Романтические приключения Джона Кемпа

22
18
20
22
24
26
28
30

Сердца наши ныли от его усилий придать голосу твердость, от невозможного дрожания седой головы, от подавленных всхлипываний между словами. Он горячо желал убедить нас, что думал лишь о нас, не подозревающих опасности в нашем подземелье. Он хотел спровоцировать этих трусов на выстрел, который послужил бы нам предостережением. Убить себя он всегда успел бы. Но еще оставалась надежда улизнуть по дороге, нырнуть в ущелье, спрятаться в зарослях. Но удручающий вид открывшейся перед глазами равнины, сломил его силы. Шаги его сторожей гулко раздавались за спиною. Он направился к краю пропасти… и вдруг, подняв голову, увидел поднимавшуюся прямо на него из оврага толпу лугареньос. Самое время было вызвать выстрел. Повернувшись, он бросился бежать через равнину к купе деревьев в отдалении.

Но никто не стрелял. Он услышал только взрыв ругани и глумления: "Живей, живей, Кастро!" — и они побежали за ним вдогонку. Он увидел машущего руками Мануэля и повернул налево кругом — обратно к ущелью.

Равнина огласилась яростными криками. То был бег взапуски, а целью была пропасть. И он ее достиг.

Полагаю, ему трудно показалось умереть, расстаться с солнечным теплом и вкусной едой на земле.

— Как бы то ни было, — сказал я, — мы можем дорого продать наши жизни. Он будет защищать со мною доступ в пещеру. Мы вдвоем можем продержаться до тех пор, пока их трупы не завалят проход.

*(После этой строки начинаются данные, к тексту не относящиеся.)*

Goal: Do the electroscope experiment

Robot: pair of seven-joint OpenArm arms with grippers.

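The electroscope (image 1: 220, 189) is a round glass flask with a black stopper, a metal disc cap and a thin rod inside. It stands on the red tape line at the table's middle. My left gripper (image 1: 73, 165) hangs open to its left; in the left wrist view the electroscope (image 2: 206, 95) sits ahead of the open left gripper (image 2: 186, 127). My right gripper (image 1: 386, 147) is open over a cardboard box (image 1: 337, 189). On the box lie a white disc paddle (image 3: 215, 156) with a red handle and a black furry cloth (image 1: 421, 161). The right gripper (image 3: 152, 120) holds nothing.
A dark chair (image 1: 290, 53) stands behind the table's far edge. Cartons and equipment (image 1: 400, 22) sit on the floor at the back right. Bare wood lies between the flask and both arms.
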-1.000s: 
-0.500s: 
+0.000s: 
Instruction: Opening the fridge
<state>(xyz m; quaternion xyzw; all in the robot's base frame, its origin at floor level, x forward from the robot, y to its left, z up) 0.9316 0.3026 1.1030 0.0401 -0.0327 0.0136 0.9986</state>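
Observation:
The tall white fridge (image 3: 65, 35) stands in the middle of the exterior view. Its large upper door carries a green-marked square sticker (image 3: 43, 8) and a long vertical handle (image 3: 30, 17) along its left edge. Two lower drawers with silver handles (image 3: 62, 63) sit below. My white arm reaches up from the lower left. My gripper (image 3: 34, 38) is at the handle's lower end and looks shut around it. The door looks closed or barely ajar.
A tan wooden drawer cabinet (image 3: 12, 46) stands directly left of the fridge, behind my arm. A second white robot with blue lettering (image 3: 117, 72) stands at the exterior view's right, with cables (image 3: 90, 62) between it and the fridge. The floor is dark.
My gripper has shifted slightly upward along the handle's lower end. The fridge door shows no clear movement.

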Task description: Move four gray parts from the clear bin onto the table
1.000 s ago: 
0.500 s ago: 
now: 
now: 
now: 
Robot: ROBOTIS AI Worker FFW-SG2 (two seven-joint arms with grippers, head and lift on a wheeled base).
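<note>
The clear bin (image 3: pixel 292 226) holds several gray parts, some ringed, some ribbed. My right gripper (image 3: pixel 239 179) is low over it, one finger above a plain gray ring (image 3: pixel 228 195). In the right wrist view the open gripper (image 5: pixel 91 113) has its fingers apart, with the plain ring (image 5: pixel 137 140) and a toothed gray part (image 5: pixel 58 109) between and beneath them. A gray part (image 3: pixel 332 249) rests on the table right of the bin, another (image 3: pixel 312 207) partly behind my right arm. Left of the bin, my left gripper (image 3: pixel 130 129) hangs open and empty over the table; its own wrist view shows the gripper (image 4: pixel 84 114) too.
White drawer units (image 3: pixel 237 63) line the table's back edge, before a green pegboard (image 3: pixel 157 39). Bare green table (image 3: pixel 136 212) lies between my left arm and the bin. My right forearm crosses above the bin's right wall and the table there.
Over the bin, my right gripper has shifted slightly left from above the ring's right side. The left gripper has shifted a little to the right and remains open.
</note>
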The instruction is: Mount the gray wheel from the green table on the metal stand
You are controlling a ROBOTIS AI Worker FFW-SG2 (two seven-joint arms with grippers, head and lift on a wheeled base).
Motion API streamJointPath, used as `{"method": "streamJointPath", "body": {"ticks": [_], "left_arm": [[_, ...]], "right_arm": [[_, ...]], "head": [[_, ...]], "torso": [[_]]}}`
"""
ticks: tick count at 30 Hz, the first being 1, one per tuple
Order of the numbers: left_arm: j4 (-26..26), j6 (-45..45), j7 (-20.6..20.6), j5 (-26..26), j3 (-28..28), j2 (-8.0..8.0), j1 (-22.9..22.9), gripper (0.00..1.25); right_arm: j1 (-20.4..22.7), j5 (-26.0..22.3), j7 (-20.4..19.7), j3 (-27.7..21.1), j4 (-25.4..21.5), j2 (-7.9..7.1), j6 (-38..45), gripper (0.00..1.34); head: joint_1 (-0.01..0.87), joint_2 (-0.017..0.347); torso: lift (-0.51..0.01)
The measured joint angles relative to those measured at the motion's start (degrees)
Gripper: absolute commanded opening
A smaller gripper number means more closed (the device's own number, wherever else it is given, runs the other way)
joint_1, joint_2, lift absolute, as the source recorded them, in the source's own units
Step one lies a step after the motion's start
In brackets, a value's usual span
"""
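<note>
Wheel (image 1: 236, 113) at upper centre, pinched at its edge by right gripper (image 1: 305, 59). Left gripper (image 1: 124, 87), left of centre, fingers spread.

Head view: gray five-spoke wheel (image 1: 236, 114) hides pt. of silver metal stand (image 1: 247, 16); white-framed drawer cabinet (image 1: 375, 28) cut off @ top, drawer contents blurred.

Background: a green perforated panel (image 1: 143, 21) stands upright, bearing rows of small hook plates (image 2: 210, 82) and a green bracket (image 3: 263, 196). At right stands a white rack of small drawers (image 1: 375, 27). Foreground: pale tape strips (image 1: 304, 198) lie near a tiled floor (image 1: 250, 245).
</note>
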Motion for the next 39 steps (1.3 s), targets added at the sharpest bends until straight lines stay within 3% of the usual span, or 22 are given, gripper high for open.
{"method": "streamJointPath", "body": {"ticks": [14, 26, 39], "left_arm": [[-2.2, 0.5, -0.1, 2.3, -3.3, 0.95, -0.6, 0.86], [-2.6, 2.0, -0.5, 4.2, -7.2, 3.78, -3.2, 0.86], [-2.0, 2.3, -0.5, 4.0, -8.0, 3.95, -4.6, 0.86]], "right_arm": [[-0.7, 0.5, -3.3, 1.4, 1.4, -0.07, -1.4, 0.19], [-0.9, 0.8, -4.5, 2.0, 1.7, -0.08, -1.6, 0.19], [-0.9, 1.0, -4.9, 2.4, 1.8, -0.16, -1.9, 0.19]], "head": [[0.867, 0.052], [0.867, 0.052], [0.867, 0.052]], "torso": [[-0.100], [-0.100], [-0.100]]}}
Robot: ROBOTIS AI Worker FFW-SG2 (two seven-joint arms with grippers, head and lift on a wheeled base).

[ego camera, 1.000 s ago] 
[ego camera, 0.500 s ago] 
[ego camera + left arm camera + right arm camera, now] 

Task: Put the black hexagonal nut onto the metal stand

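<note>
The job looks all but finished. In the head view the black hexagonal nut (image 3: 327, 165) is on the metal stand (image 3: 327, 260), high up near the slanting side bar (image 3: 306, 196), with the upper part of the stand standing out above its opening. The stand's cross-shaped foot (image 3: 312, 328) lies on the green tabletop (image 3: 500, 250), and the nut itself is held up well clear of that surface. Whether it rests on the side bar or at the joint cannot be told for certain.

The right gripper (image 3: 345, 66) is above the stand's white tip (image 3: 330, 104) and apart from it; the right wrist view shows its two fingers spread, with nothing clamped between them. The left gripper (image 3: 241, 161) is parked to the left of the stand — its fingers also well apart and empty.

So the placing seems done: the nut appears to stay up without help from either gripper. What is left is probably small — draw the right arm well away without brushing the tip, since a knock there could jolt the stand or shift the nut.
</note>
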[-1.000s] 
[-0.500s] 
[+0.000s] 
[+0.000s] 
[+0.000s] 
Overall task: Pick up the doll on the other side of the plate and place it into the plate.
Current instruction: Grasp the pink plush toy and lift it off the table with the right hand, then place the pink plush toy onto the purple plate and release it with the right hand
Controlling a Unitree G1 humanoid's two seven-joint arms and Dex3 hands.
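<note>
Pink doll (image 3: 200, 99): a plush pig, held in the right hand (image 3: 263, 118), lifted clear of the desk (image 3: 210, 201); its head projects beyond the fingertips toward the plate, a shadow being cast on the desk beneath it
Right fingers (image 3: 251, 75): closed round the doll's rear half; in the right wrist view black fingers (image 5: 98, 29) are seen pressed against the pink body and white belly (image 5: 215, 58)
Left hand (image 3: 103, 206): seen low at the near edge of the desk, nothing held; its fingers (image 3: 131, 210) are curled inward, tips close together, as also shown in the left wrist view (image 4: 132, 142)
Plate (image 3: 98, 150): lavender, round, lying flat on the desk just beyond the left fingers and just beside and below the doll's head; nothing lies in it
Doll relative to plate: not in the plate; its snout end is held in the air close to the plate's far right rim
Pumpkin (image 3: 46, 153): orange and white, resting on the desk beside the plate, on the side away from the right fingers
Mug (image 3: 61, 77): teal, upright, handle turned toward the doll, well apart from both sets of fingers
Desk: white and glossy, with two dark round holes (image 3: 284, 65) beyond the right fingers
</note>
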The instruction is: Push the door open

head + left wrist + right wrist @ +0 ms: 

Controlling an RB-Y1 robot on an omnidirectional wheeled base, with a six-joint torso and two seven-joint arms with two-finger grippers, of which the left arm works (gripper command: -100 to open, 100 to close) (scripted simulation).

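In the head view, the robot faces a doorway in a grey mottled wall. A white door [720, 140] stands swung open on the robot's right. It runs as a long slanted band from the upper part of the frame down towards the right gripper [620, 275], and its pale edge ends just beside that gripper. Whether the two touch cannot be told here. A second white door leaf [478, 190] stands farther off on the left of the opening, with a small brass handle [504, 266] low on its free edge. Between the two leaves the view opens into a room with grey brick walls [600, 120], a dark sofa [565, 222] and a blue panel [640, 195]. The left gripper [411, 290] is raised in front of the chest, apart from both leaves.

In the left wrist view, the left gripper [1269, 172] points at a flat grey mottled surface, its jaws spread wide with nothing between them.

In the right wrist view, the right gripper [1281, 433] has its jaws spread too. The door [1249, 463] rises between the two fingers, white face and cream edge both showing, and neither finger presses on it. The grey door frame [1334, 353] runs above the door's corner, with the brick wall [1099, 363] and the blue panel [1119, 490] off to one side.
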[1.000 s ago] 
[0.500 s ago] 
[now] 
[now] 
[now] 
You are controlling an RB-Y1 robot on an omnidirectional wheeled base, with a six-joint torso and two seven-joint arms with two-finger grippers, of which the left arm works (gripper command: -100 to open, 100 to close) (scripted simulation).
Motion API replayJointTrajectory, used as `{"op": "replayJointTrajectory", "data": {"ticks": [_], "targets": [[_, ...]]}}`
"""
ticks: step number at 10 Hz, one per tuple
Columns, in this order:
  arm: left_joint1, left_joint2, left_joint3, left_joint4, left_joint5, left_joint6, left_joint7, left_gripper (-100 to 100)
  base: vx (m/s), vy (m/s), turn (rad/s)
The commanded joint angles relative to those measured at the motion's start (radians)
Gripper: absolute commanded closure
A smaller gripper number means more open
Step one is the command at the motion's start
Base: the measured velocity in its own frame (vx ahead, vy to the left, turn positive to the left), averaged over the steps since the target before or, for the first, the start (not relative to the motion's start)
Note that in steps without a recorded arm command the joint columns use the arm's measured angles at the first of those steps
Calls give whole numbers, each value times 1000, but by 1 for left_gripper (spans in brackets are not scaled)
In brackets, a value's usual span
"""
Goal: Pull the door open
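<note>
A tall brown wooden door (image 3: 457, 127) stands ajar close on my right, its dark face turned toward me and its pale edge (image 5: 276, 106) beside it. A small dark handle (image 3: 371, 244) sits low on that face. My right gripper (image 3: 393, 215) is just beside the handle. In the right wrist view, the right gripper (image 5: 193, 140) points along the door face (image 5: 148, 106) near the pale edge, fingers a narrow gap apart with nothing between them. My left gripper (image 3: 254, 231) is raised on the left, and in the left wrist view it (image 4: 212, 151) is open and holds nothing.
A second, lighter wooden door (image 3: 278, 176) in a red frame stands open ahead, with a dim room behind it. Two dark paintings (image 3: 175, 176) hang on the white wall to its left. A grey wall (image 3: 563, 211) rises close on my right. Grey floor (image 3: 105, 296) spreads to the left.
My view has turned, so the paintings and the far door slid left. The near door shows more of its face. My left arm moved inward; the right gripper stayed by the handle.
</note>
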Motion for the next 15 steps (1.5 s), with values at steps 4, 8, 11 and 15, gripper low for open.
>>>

Он вскочил. Облако пепла вздыбилось под его ногами, и с безумным хохотом он исчез в темноте.

— Их тела… Их тела… Ха-ха-ха…

Хохот замирал, и тут я понял, что означала та иллюзия призрачного шепота, дрожавшего под сводом. Свет земной, и вместе с ним людские голоса, угасли на пороге вечной тьмы и тишины, в которой мы были заперты, как в склепе. Неумолимая смерть стояла меж нами и вольным простором мира.

Глава IX

— Их тела, вы говорите — их тела… Ха-ха. Нет, наши тела… — И Кастро убежал вглубь пещеры.

Серафина сжала мою руку.

— Хуан, — вместе до конца.

Я знал сам. Мне не надо было слышать ни хохота Кастро, ни возгласа Серафины. Мы не могли продать наши жизни дорого. Нет. Лугареньос не спустились бы к нам, пока мы живы. В пещеру они зашли бы разве только взглянуть на наши трупы. Отсвет от их костра упал на порог.

"Кастро, Кастро", — гулко разносился по ложбине голос Мануэля. Он кричал в десятый, в двадцатый раз. Ждал, покуда эхо замрет, — и вкрадчиво звал: "Ты слышишь ли меня, Кастро? Ты моя жертва. Я тебя люблю, Кастро, за то, что ты моя жертва. Я сложу песню о тебе. Выйди, Кастро… Не хочешь. Значит, мертвые — могилам, живые — пирам".

Серафина тихо сидела на камне. Отблеск света покоился на ее коленях, на лице, на куче остывшей золы у ног. Но Кастро с новой надеждой повернулся ко мне:

— Vaqueras, роr dios![45] Как я раньше не подумал о них!

Да, оставалась надежда на ковбоев. Я не знал, каковы были их отношения с лугареньос, во всяком случае не дружественные. И у них не было причин ненавидеть меня или Кастро. Они могли бы, узнав как-нибудь о нашем положении, дать знать в гасиэнду, и тогда Энрико со своими неграми выручил бы нас. Мы должны поочередно караулить у порога и, заслышав копыта или разговоры пастухов, дать знать о себе. Но когда их можно ждать? Кругом не чувствовалось близости стада.

Мы молчали. Как долго мы можем ждать? Как долго может прожить человек… Я взглянул на Серафину. Как долго сможет прожить она? Эта мысль раскаленным железом жгла мне мозг.

Ее побледневшее лицо светилось прозрачной и благородной белизной мрамора; еще никогда она не казалась мне столь прекрасной. Она духовно выросла в жестоких испытаниях, как чашечка цветка раскрывается под палящим солнцем. Кастро время от времени подымал на нее тупой взгляд, полный робости и отчаяния.

Ночью из тьмы раскаленного зноем ущелья поднялась прохлада от ручья. В тишине звонче слышался рокот воды.